A novel pesticide thought to be a potential successor to banned neonicotinoids caused 100% mortality in mason bees in a recent test.

The novel pesticide, flupyradifurone, is thought to pose less risk to pollinators and consequently has been licenced globally for use on bee-visited crops.

However, research by scientists at the University of Bristol and the University of Texas at Austin, discovered, contrary to their expectations, that the chemical was lethal in the bees Osmia lignaria exposed to pesticide-treated wildflowers.

They also found a number of sublethal effects. Seven days post-application, bees released into the pesticide-treated plants were less likely to start nesting, had lower survival rates, and were less efficient foragers, taking 12.78% longer on average to collect pollen and nectar than control bees.

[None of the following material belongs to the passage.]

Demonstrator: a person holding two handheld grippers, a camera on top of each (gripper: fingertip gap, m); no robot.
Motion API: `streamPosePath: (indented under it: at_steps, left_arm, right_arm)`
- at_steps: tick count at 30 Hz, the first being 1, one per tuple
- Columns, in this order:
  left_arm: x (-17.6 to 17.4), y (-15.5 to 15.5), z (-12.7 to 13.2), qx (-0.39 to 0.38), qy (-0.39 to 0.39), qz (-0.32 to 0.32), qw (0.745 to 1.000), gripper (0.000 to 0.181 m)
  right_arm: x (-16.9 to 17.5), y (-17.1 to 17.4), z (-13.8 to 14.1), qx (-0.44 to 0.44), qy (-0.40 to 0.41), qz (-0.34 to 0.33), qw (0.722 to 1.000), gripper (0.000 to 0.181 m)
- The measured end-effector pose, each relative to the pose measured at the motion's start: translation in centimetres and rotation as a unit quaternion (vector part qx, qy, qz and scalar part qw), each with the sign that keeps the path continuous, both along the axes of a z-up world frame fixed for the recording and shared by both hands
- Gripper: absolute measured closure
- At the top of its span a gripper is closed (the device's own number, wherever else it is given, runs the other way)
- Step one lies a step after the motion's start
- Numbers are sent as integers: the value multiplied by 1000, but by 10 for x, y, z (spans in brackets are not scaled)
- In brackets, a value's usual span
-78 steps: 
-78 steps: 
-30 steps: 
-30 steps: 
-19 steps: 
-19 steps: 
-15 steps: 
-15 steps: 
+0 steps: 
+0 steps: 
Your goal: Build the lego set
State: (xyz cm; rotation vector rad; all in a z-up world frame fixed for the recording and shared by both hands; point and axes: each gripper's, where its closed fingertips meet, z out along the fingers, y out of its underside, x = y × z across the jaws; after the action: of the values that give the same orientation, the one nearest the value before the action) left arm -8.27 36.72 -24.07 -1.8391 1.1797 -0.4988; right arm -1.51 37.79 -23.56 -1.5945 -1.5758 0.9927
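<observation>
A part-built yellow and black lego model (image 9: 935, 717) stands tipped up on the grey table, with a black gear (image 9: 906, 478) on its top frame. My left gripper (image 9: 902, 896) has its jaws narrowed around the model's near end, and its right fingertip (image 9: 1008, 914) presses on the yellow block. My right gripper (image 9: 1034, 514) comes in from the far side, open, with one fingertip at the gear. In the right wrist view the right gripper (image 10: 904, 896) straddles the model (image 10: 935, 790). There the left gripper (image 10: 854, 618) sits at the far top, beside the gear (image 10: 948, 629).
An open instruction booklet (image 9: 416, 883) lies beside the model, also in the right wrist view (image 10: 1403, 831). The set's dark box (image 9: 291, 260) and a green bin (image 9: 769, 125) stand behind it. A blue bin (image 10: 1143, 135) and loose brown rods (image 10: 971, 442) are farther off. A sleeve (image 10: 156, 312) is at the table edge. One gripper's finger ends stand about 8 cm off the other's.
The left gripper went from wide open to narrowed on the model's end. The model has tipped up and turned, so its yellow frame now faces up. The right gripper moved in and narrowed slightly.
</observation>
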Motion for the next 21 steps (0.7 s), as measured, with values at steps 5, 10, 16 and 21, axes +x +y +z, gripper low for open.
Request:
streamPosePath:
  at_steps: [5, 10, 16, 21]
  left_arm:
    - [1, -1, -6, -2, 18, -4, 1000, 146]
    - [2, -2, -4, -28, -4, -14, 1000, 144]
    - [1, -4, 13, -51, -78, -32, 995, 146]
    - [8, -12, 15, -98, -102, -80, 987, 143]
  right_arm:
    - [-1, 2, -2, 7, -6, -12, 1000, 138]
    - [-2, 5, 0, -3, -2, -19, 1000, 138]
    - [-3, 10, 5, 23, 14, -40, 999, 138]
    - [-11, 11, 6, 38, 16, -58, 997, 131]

Lead author Harry Siviter from Bristol’s School of Biological Sciences explained: “These results demonstrate that exposure to flupyradifurone poses a significant risk to important pollinators and can have negative impacts on wild bees at field-realistic concentrations.”

Bees are vital pollinators of crops and wildflowers. Neonicotinoid pesticides can have significant negative impacts on pollinators which have led to high profile restrictions in their use in the EU, and other regions, which has increased the demand for ‘novel’ insecticides.

“Due to limitations in formal ecotoxicology assessments, there is an urgent need to evaluate potential replacement crop treatments,” added Harry.

“These results caution against the use of novel insecticides as a direct replacement for neonicotinoids.

“Our findings add to a growing body of evidence demonstrating that pesticide risk assessments do not sufficiently protect wild bees from the negative consequences of pesticide use.”

To avoid continuing cycles of novel pesticide release and removal, with concomitant impacts on the environment, the team say a broad evidence base needs to be assessed prior to the development of policy and regulation.

Harry said: “Restricting the use of commercial pesticides containing flupyradifurone to non-flowering crops would be sensible while more research is conducted.

“In the long-term, as we are already seeing in the EU, a move towards a more holistic approach to risk assessment that considers the biology of non-Apis bees is required to better protect pollinators from the unintended negative impacts of pesticides.”

The team now plan to extend their research to measuring the impact of exposure through soil on solitary bees.

Paper:

‘A novel pesticide has lethal consequences for an important pollinator’ by Harry Siviter et al in Science of the Total Environment.